Who is Responsible for the Cost of Foreclosure?
In the case of a foreclosure, the borrower is responsible for all costs. These costs many include appraisers, lawyers, process services, property managers, realtors, and repairmen. However, it is not limited to these things. If additional costs are incurred, this amount is added to what the borrowers owe. This is critical because a lender or insurer can pursue a deficiency judgment in specific situations. For example, commercial buyers and CMHC or other insured mortgages. As result, the lender can request payments from the borrower’s wages, assets, and more for the amount owed after the property’s sale has been completed.
A Look at the Typical Alberta Foreclosure Process
Below is the step in the foreclosure process.

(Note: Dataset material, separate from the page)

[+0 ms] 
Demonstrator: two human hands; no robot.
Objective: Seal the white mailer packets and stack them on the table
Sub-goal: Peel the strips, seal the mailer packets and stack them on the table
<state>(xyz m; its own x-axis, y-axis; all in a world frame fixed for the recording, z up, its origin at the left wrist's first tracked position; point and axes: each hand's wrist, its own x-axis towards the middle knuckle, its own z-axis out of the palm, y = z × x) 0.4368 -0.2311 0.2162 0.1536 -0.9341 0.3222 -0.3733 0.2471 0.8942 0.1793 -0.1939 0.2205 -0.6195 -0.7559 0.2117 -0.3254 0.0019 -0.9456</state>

Foreclosure begins with the initial contact. At this time, a lender will touch base after the first payment is missed. Some may mail a letter, while others may call. If the missed payment can be made immediately, the foreclosure process usually ends.
Borrowers should never ignore this communication. Some mortgages have a clause for just one missed payment, in the event of a situational issue. However, missed payments (NSF) may have a financial costs that ranges from $50 to $100.
After the second payment is missed, a demand letter is usually sent. This letter may be sent by the lender, a lawyer, or a collections company. Regardless of who sends the letter, it will state that if arrears are not paid, the foreclosure process will be started against the property owner.
- Filing a Foreclosure Claim
A statement of claim filed in the Court of Queen’s Bench starts the process of foreclosure in Alberta. Once this stage has started, the borrower becomes liable for substantially higher costs because most lawyers request that the borrower be made to pay all costs associated with the process of foreclosure. The lawyer begins the action by filing a notice on the title to the property. This notice informs other lenders secured on the title that a foreclosure action has been started.
- What Can a Borrower Do When Faced With Foreclosure?
A borrower has several options. The most common include:
Borrowers in Alberta retain a right of redemption. This means that until the final order has been granted by the courts, a borrower can stop the foreclosure by paying off the arrears, or, possibly, making arrangements to pay off the arrears.
This is rarely used, because it is an expensive option and there are limited defenses to a foreclosure. Unless there is an error in the amounts owed or paid, there is simply no defense. However, if the appraised value is significantly low, the borrower also has the option of filling a defense.
This is a frequent choice for borrowers. This allows a lender to note the borrower in default after the notice period has passed. The amount of time a borrower has to respond to the statement of claim will be clearly noted on the statement of claim. Essentially, this gives the lender the ability to jump directly to final stages of the foreclosure process.
This is a legal declaration that the borrower wants to be notified of everything during the foreclosure process, so they are up to date on what is going on. If the borrower is making attempts to sell the property on their own or save the money needed to pay the arrears, this notice requires the lender to complete the steps of foreclosure, while ensuring that the borrower is not surprised at the time of the final foreclosure.
- Consenting to foreclosure
Before taking this course of action, a borrower should discuss the implications and its legal consequences with a lawyer. While it may allow a family to stay in their home slightly longer, there can be serious consequences.
When agreeing to a quit claim, the borrower agrees to turn over the title to the lender. It is important to discuss this option with a lawyer before proceeding with it because the borrower can lose their rights and face ongoing financial repercussions.
- Sale ordered by the court
This step involves putting the property on the market for sale. In most cases, it is listed with a real estate agent of the court’s choosing. The borrower is responsible for paying the agent’s fees. All offers must be presented to the judge, who will determine if the offer is fair and should be accepted. All proceeds of the sale are used to pay back debts, as listed on the title, in priority order. In the event there are funds remaining after everything has been paid, they are paid to the borrower.
In this case, the court allows the borrower to pay back the arrears and bring the mortgage current. The time allowed varies and is determined by the court. There are several factors considered when determining how long a borrower will be allowed to stay in the residential or commercial property for the redemption period. However, the most important factor is the amount of equity in the property. Our foreclosure team often negotiates redemption periods, so please call use today for assistance speeding up or prolonging the redemption period. Typically, the redemption period is between 3 and 6 months.
In this case, the property is not sold, but is transferred to the lender to satisfy the debt. It is not the same as a judicial sale. A foreclosure order may result in a deficiency judgment.